What non c64 music do you enjoy, and do these reflect in your remixes?

I enjoy different music in different situations, but the stuff mostly played
in my earphones are: Jurassic 5, Moby, Massive Attack, LTJBukem, Thomas
Rusiak, U.N.K.L.E, Photek, Bomb the Bass etc etc etc. And it's soon time for
a new release from Depeche Mode.. woohoo!

What piece of equipment that you do not own would you want to own?

An Apple Powerbook G4 Titanium

What inspires you while creating a remix?

1.) Other people's remixes
2.) The urge to create something that
sounds.

Which remixes that you have not yet covered are you planning to cover?

I actually started on 'Aural Manouvres' a week ago.
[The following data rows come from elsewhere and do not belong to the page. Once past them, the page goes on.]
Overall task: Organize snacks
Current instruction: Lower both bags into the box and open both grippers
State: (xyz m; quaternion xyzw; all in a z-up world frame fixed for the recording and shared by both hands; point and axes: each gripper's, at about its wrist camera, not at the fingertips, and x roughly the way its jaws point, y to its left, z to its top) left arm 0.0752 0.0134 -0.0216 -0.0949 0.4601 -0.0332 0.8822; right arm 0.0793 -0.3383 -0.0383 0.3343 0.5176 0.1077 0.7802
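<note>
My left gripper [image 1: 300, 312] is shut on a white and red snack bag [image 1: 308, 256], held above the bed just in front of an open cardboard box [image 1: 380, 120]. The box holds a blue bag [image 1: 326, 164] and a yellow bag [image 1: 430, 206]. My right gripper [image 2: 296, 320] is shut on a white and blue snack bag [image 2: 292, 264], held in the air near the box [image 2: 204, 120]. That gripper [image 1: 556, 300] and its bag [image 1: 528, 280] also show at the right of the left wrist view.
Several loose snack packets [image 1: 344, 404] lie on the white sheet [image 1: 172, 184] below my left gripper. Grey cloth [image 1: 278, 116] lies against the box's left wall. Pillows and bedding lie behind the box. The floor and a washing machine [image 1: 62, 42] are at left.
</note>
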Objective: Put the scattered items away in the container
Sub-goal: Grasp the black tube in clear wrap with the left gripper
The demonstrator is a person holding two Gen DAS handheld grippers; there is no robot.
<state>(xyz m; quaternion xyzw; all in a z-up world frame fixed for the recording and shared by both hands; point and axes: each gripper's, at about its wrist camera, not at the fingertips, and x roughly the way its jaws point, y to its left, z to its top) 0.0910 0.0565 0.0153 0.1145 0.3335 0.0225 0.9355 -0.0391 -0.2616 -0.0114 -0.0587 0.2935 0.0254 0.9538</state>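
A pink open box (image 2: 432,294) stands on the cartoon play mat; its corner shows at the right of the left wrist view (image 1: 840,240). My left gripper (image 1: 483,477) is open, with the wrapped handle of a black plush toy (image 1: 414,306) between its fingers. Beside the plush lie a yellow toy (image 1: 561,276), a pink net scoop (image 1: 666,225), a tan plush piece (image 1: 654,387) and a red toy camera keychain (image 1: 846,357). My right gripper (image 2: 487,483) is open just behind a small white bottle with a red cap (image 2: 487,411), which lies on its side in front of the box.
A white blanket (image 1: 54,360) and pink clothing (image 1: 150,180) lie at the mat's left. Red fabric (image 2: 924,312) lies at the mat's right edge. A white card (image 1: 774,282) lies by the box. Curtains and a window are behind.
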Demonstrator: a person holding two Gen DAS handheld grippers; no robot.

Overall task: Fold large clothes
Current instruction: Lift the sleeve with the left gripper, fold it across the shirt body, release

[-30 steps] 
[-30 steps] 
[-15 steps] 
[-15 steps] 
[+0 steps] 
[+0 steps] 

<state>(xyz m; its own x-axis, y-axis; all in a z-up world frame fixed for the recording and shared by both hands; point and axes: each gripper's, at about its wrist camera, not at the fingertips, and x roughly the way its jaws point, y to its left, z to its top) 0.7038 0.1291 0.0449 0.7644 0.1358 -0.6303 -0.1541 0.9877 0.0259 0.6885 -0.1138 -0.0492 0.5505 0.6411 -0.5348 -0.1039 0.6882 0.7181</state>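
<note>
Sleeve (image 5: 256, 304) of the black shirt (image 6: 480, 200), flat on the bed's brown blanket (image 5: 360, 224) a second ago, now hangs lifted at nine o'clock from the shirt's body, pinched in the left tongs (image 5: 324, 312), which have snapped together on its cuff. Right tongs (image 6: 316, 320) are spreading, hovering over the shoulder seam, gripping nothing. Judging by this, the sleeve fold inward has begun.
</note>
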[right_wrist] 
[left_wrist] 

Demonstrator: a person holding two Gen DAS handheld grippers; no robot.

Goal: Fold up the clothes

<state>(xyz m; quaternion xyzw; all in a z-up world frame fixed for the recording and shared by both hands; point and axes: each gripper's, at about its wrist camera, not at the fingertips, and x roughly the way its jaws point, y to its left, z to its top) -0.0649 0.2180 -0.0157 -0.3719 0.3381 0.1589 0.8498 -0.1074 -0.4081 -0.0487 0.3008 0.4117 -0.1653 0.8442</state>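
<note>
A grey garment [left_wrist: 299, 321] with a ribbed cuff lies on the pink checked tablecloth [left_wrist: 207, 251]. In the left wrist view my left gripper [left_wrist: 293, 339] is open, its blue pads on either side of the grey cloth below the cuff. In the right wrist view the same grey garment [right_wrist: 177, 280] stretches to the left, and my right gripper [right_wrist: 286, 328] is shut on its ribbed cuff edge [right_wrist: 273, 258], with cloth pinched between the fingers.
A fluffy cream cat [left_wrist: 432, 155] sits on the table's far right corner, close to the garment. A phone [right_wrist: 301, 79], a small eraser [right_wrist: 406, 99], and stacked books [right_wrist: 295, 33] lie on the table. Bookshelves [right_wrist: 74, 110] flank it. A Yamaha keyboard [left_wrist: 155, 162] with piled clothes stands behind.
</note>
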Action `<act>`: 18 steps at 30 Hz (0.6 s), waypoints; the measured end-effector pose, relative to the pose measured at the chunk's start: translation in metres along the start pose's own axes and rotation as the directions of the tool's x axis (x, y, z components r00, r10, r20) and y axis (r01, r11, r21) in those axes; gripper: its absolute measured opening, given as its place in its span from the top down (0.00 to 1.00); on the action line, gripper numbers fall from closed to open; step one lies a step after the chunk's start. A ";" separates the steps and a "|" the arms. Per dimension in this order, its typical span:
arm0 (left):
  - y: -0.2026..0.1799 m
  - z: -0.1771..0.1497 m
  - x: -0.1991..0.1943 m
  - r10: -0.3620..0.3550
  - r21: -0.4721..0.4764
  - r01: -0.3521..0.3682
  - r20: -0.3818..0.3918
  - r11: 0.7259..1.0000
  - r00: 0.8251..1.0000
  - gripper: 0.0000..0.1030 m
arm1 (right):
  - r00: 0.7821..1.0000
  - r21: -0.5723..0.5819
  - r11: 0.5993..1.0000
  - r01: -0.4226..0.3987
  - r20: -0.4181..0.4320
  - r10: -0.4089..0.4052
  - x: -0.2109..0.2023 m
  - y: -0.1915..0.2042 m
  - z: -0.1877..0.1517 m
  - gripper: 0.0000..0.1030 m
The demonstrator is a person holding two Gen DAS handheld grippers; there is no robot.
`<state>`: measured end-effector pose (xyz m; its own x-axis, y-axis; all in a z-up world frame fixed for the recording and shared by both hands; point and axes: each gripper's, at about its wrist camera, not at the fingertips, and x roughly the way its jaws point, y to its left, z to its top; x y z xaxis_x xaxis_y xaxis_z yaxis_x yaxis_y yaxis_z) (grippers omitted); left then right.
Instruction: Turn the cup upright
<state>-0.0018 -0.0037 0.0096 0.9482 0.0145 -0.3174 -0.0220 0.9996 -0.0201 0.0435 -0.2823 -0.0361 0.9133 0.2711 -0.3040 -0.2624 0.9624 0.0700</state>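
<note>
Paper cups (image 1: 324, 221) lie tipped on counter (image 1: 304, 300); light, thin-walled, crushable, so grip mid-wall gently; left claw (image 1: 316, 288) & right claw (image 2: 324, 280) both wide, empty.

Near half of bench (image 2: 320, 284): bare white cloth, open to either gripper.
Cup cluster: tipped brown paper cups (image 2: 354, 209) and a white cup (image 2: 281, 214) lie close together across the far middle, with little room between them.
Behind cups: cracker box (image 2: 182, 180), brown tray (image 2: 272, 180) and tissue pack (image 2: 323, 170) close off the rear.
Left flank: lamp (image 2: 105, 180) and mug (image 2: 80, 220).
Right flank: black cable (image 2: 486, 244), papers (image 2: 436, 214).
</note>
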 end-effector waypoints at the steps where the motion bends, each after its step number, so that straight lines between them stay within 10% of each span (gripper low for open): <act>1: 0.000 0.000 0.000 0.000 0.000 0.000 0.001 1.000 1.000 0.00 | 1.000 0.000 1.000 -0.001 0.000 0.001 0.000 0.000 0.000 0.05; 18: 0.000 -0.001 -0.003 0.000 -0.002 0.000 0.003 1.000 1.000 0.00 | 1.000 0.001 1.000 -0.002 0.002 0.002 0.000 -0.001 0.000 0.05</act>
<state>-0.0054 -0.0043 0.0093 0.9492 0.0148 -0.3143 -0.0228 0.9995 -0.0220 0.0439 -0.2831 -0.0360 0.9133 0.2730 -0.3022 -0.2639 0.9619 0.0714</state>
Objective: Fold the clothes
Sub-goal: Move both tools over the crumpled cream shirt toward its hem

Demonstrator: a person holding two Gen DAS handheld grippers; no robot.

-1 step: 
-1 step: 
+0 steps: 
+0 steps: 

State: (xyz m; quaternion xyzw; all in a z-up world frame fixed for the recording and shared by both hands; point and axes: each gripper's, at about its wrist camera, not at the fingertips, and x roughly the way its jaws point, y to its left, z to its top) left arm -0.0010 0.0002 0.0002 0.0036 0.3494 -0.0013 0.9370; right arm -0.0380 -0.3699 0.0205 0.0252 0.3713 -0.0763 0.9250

I'm not sure if I
should finish it or not.

What does the future hold for Wobbler?

Dunno. I do NOT only stick to remixing C64-gamemusic, and at this point me
and a friend of mine have started a project aiming to make commercial
drum'n'bass/soul/hiphop. If that turns out well, it might take a long time
until there is a new SID-remix.

Why do you think that the c64 music scene still exist today?

It's politically correct, it's retro and it's funky. We see a lot of influences from the 80's games in not only today's music but also design, fashion and almost every kind of media aimed to the young public. Today, a blocky pixel is far more 'cool' for a 16-year old than a smooth shaded sprite on a Playstation 2. The 'retro-trend' will of course fade away eventually and probably pop up in 15-20 years time again.

Do you think c64 music can make an impact commercially?

In the disquise as a original SID: No, not today. The broad audience that
never have heard SID-music before would not buy a CD with plain SID-music
on, but people would definately buy well-made remixes (or as seen before, a
techno/club-ripoff of an old SID-tune).
Again, in 10-20 years the original raw SID-sound could perhaps hit the
charts (when the audience is ready for a 'new' sound in their radios).

Finally an open question, what would you like to say to the scene?

Make peace, not war.


Well The Deadguys appear in a favourites list once again. These guys are rapidly becoming a firm favourite with their unique style. I think the interview from Wobbler gives a refreshing approach to the scene, and this makes for a good read.